Art animates life: Ari Folman’s documentary was filmed using Flash techiniques.
War Scorn

Waltz With Bashir looks back at one filmmaker’s combat experience.

by Sean Burns



There’s something deeply disconcerting about Ari Folman’s Waltz With Bashir, a sense that the film is keeping its distance from you. The story it tells is compelling, at times even harrowing. But with so many stylistic standpoints and told with such a flat lack of affect, the movie remains elusive.

Director Folman stars, detailing his personal attempt to come to terms with atrocities he witnessed during Israel’s 1982 war in Lebanon. The journey begins over drinks with his old friend Boaz, when the latter admits to being haunted by dreams of all the dogs he shot in combat—evocatively rendered hell hounds of the past coming to collect on the present. Folman, oddly enough, claims to have no memories at all of his wartime experiences, save for a single recurring image of emerging stark naked from the water near the Sabra and Shitila refugee camps where countless Palestinians were massacred.

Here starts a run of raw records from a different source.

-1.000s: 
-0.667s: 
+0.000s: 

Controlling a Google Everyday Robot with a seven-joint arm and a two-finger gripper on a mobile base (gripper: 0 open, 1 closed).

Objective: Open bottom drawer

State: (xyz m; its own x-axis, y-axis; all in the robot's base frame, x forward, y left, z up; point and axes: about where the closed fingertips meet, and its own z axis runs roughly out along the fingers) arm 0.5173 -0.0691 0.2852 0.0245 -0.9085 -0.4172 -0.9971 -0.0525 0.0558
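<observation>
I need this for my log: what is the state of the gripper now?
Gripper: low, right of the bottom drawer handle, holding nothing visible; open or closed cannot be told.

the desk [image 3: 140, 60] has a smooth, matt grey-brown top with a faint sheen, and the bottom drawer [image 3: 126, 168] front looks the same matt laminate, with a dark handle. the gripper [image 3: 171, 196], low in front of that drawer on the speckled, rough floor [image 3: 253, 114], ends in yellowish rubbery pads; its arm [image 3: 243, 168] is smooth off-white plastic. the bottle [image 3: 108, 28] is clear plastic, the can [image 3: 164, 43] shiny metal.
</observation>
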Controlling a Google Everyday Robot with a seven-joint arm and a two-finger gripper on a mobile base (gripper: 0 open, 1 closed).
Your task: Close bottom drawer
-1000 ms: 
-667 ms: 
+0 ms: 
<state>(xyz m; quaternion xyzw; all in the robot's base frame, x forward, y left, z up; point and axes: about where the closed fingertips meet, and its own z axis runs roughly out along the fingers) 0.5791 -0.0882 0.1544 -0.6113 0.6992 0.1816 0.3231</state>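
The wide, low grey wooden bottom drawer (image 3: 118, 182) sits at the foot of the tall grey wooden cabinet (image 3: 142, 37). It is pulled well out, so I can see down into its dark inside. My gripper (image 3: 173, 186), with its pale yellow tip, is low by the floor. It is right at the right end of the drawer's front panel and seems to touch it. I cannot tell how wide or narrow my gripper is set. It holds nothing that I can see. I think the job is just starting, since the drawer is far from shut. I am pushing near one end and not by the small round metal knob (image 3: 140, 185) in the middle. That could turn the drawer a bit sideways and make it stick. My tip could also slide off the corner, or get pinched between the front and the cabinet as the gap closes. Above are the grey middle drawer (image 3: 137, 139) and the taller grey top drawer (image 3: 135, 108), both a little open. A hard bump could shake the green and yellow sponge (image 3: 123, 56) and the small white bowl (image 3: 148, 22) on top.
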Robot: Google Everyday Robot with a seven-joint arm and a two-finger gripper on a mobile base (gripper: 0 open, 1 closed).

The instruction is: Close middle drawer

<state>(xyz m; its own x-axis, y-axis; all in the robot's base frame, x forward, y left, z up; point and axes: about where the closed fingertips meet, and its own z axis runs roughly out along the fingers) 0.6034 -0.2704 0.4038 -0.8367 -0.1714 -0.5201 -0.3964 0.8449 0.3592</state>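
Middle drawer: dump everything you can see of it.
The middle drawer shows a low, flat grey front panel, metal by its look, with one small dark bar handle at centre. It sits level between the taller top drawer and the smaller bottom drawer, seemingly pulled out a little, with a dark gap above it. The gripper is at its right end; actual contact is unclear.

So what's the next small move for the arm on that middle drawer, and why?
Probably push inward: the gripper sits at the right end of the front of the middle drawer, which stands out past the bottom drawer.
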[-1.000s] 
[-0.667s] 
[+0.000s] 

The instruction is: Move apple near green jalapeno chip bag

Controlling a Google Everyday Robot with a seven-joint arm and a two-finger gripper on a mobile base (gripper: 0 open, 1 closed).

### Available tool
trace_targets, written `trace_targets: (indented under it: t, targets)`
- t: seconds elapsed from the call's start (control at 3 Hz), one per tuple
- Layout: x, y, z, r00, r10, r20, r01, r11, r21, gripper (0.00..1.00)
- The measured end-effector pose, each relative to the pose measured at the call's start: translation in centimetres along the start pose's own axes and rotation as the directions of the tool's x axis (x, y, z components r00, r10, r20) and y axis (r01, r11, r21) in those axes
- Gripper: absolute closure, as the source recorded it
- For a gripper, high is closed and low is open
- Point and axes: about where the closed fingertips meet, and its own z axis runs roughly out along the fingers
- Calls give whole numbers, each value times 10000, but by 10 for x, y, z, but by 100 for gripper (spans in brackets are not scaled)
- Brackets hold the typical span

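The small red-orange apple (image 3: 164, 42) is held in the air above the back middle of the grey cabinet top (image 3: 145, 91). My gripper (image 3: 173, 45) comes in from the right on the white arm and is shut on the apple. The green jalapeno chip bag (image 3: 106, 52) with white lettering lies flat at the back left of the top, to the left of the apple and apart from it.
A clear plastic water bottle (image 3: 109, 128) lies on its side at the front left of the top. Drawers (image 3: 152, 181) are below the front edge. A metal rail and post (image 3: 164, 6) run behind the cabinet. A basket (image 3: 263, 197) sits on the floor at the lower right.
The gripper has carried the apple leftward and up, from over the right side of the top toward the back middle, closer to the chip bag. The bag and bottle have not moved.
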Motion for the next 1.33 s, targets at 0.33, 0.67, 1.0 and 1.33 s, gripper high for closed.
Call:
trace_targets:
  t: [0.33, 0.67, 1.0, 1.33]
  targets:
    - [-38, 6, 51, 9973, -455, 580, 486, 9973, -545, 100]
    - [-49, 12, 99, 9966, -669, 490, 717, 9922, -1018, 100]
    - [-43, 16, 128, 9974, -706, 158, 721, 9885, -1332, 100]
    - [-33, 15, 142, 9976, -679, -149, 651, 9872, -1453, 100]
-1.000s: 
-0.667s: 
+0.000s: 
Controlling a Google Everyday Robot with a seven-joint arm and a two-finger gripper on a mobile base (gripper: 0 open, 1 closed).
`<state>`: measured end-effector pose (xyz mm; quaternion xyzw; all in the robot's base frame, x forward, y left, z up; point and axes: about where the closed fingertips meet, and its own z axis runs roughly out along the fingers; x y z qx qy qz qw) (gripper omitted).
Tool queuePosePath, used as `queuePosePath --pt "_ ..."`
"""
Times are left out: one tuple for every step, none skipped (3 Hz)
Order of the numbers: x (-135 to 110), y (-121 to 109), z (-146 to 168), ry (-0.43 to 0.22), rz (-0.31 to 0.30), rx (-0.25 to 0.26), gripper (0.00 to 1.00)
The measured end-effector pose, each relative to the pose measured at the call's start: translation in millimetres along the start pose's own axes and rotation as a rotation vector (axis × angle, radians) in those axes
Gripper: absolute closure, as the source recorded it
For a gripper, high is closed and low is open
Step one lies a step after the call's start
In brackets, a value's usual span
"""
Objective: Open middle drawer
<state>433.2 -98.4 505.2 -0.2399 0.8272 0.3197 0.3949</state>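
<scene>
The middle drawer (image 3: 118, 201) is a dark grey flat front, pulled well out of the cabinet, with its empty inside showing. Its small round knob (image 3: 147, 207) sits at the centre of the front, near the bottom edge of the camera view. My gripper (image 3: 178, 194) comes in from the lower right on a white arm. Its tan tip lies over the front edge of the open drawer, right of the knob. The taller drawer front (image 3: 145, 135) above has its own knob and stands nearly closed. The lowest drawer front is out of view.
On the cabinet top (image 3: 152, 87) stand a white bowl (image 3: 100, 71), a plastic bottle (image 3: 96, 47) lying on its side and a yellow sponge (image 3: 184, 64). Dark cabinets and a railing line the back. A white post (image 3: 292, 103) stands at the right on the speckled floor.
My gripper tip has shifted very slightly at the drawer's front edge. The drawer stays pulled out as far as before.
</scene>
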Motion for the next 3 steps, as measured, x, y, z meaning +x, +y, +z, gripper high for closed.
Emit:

The unique visual signature of Waltz With Bashir is both striking and off-putting. The animation resembles the Rotoscoping used in Waking Life, Chicago 10 and about a thousand annoying television commercials. But Waltz was created with Flash, 3-D and traditional animation techniques, with certain scenes looking more like a website than a movie. Some events have been dramatized, while others are simply told to the camera in straight documentary talking-head format. It’s a fluid, slippery thing that seems to be discovering itself as you watch it.

Folman tracks down his old army buddies and begins to ask them about the camps. He also speaks with psychologists and historians and slowly recovers his recollections of the war. I’m sure repressed memories are common among soldiers, but there’s something hokey and unconvincing about the way Folman employs it here as a cliffhanger.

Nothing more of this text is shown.